BAYESIAN NETWORKS AND STRUCTURAL EQUATION MODELLING TO INVESTIGATE THE PASSENGERS’ PERCEPTIONS IN HIGH-SPEED RAIL SYSTEMS


Karadağ T., Gölbaşı Şimşek G., Akyıldız Alçura G.

TRANSPORT, cilt.39, sa.1, ss.64-85, 2024 (SCI-Expanded)

  • Yayın Türü: Makale / Tam Makale
  • Cilt numarası: 39 Sayı: 1
  • Basım Tarihi: 2024
  • Doi Numarası: 10.3846/transport.2024.20541
  • Dergi Adı: TRANSPORT
  • Derginin Tarandığı İndeksler: Science Citation Index Expanded (SCI-EXPANDED), Scopus, Academic Search Premier, Aerospace Database, Central & Eastern European Academic Source (CEEAS), Communication Abstracts, Compendex, ICONDA Bibliographic, Metadex, PAIS International, Pollution Abstracts, Directory of Open Access Journals, Civil Engineering Abstracts
  • Sayfa Sayıları: ss.64-85
  • Yıldız Teknik Üniversitesi Adresli: Evet

Özet

Ensuring sustainability in the global world today depends on perception management as well as financial management. In order to manage the perceptions, which are inherently latent variables as they are measured indirectly through their indicators, they must be accurately handled and modelled comprehensively. In the present study, a hybrid technique combining Bayesian Networks (BN) and Structural Equation Modelling (SEM), which are regarded as causal models, was used to investigate the perceptions of High-Speed Rail System (HSRS) passengers.
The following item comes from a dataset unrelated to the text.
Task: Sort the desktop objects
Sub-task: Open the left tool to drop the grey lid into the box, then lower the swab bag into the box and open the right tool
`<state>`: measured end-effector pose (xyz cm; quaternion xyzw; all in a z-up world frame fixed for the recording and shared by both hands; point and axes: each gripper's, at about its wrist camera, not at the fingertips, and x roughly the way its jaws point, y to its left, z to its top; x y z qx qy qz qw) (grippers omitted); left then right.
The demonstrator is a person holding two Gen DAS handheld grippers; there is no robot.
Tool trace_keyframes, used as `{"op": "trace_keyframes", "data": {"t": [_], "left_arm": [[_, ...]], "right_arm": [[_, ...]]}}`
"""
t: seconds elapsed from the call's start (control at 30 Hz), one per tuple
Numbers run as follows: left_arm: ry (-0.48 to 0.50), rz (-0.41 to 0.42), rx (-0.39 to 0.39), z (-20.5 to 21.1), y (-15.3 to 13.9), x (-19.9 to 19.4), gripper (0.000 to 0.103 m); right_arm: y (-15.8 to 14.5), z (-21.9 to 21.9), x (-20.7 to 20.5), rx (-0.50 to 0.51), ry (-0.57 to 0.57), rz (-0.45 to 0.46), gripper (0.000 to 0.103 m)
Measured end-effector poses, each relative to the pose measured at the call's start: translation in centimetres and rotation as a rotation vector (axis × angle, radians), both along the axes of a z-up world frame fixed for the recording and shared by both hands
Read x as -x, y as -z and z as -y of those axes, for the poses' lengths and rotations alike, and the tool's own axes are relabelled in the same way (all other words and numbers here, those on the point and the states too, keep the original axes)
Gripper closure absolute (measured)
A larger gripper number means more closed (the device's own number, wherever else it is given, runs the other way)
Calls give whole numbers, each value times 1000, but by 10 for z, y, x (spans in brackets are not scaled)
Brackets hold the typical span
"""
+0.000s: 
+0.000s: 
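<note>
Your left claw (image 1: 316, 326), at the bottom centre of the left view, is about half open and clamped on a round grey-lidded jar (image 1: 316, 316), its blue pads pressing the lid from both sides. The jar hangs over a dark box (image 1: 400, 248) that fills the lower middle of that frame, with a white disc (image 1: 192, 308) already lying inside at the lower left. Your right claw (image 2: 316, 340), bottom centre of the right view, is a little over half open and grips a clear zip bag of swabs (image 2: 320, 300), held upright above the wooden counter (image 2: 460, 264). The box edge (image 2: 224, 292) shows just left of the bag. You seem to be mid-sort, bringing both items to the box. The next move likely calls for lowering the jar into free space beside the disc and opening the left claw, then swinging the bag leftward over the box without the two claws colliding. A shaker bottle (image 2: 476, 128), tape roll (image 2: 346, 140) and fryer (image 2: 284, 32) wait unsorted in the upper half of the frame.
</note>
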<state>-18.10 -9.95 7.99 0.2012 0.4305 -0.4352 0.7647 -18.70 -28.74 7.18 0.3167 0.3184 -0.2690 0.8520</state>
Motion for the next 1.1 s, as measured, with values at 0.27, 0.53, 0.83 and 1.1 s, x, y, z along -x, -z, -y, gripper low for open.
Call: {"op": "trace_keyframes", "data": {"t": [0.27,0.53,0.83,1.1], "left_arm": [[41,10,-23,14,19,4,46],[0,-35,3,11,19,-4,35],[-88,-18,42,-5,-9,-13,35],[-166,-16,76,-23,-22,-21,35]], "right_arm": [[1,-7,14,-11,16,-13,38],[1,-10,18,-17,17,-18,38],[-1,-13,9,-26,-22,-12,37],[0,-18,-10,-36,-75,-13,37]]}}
In order to provide insight into the customer retention strategy for HSRS, the analyses were performed on the survey data gathered from the frequent users of HSRS operating between 2 cities of Turkey. After the measurement model of the perception variables through SEM was established, the relationships between the variables were learned using BN knowledge extraction algorithms. As a result, relationships from image to trust and loyalty, from trust to perceived value, from perceived value to satisfaction, and from satisfaction to loyalty were determined. Final interpretations were made in terms of risk management with the help of the probabilistic predictive ability of the BN by setting evidence on the satisfaction levels of the perceptions.